2005-03-02 17:00:58

by Muthian Sivathanu

[permalink] [raw]
Subject: ext3 journal commit performance

Hi,

I have a question on ext3 journal commit code. When a
transaction is committed in the ordered mode, ext3
first issues the data writes, waits for them to
finish, then issues the journal writes, waits for them
to finish, and then writes out the commit record.

It appears that the first wait (for the data blocks)
is unnecessary because all that is required is that
before the commit, both the data and the metadata
blocks should be on disk. This extra wait can
potentially reduce performance in cases where the
journal is on a separate disk, because you lose
parallelism between data writes and the metadata
writes.

Does anyone have an idea as to why this extra wait was
introduced?

thanks very much,
Muthian

__________________________________________________
Do You Yahoo!?
Tired of spam? Yahoo! Mail has the best spam protection around
http://mail.yahoo.com


2005-03-02 17:44:19

by linux-os (Dick Johnson)

[permalink] [raw]
Subject: Re: ext3 journal commit performance

On Wed, 2 Mar 2005, Muthian Sivathanu wrote:

> Hi,
>
> I have a question on ext3 journal commit code. When a
> transaction is committed in the ordered mode, ext3
> first issues the data writes, waits for them to
> finish, then issues the journal writes, waits for them
> to finish, and then writes out the commit record.
>
> It appears that the first wait (for the data blocks)
> is unnecessary because all that is required is that

Wrong. If you perform two buffered writes back-to-back
will you guarantee that they are both on the disk when
the second finishes? Not on your life! They can (read will)
be reordered depending upon the closest seek. So it is
mandatory that one wait to make sure that both writes
occur in order.

> before the commit, both the data and the metadata
> blocks should be on disk. This extra wait can
> potentially reduce performance in cases where the
> journal is on a separate disk, because you lose
> parallelism between data writes and the metadata
> writes.
>
> Does anyone have an idea as to why this extra wait was
> introduced?
>
> thanks very much,
> Muthian
>
> __________________________________________________
> Do You Yahoo!?
> Tired of spam?

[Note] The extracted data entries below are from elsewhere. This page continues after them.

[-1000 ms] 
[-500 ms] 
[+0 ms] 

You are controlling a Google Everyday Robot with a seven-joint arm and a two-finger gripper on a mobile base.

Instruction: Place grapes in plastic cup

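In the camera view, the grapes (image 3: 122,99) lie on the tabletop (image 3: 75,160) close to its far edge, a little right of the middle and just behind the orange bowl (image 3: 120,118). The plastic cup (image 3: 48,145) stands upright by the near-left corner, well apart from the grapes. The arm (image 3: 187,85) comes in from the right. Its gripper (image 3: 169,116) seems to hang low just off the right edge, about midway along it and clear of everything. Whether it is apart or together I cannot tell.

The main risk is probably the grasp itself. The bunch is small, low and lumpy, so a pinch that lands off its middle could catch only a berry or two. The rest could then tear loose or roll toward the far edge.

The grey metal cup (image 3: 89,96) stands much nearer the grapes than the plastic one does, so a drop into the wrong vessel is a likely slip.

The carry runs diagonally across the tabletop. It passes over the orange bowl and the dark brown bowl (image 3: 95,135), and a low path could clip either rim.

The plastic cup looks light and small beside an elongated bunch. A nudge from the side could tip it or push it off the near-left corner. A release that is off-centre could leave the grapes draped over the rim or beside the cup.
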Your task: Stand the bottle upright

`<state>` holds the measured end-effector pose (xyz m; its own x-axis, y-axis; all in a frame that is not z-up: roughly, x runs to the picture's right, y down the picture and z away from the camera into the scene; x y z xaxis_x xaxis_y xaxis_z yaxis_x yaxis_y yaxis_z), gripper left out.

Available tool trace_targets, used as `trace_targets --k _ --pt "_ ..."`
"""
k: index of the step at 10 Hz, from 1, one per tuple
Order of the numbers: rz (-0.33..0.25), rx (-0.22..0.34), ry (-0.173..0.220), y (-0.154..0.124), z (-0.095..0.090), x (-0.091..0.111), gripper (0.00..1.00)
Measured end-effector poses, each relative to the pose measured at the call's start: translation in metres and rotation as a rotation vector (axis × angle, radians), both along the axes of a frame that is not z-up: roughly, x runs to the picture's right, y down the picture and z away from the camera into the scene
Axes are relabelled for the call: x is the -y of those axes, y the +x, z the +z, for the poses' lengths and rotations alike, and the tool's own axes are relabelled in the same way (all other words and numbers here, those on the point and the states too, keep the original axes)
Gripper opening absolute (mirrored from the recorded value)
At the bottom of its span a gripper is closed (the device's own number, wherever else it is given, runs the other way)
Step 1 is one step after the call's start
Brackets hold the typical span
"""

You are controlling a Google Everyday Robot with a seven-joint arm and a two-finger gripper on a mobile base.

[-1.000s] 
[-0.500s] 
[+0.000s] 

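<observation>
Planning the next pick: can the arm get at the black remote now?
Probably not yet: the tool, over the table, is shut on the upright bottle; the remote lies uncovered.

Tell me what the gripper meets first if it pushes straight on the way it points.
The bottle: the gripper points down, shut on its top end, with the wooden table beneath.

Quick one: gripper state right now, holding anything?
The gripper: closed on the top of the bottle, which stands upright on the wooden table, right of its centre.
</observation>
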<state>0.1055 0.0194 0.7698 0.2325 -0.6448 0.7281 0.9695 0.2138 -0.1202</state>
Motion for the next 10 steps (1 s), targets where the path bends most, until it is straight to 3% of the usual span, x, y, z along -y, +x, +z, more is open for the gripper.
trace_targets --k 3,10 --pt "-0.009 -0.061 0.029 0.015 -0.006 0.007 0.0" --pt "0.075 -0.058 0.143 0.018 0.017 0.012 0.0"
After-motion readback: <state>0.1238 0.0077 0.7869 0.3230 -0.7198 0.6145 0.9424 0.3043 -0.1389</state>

Yahoo! Mail has the best spam protection around
> http://mail.yahoo.com
> -
> To unsubscribe from this list: send the line "unsubscribe linux-kernel" in
> the body of a message to [email protected]
> More majordomo info at http://vger.kernel.org/majordomo-info.html
> Please read the FAQ at http://www.tux.org/lkml/
>

Cheers,
Dick Johnson
Penguin : Linux version 2.6.11 on an i686 machine (5537.79 BogoMips).
Notice : All mail here is now cached for review by Dictator Bush.
98.36% of all statistics are fiction.

2005-03-02 17:49:23

by Muthian Sivathanu

[permalink] [raw]
Subject: Re: ext3 journal commit performance

> >
> > I have a question on ext3 journal commit code.
> When a
> > transaction is committed in the ordered mode, ext3
> > first issues the data writes, waits for them to
> > finish, then issues the journal writes, waits for
> them
> > to finish, and then writes out the commit record.
> >
> > It appears that the first wait (for the data
> blocks)
> > is unnecessary because all that is required is
> that
>
> Wrong. If you perform two buffered writes
> back-to-back
> will you guarantee that they are both on the disk
> when
> the second finishes? Not on your life! They can
> (read will)
> be reordered depending upon the closest seek. So it
> is
> mandatory that one wait to make sure that both
> writes
> occur in order.
>
>

Sorry if I was unclear. I did not say that waiting
for the metadata will guarantee commit of the data as
well. My point is you can wait for both of them
_together_ after issuing both of them to disk, instead
of serializing them at the issue stage itself.

Muthian

__________________________________________________
Do You Yahoo!?
Tired of spam? Yahoo! Mail has the best spam protection around
http://mail.yahoo.com

2005-03-02 18:01:50

by Andrew Morton

[permalink] [raw]
Subject: Re: ext3 journal commit performance

Muthian Sivathanu <[email protected]> wrote:
>
> Hi,
>
> I have a question on ext3 journal commit code. When a
> transaction is committed in the ordered mode, ext3
> first issues the data writes, waits for them to
> finish, then issues the journal writes, waits for them
> to finish, and then writes out the commit record.
>
> It appears that the first wait (for the data blocks)
> is unnecessary because all that is required is that
> before the commit, both the data and the metadata
> blocks should be on disk. This extra wait can
> potentially reduce performance in cases where the
> journal is on a separate disk, because you lose
> parallelism between data writes and the metadata
> writes.

1) write the data
2) wait on the data write
3) write the journal
4) wait on the journal write

If we were to omit step 2), we wouldn't be ordering data any more: we will
commit the journal while there are still data writes in flight.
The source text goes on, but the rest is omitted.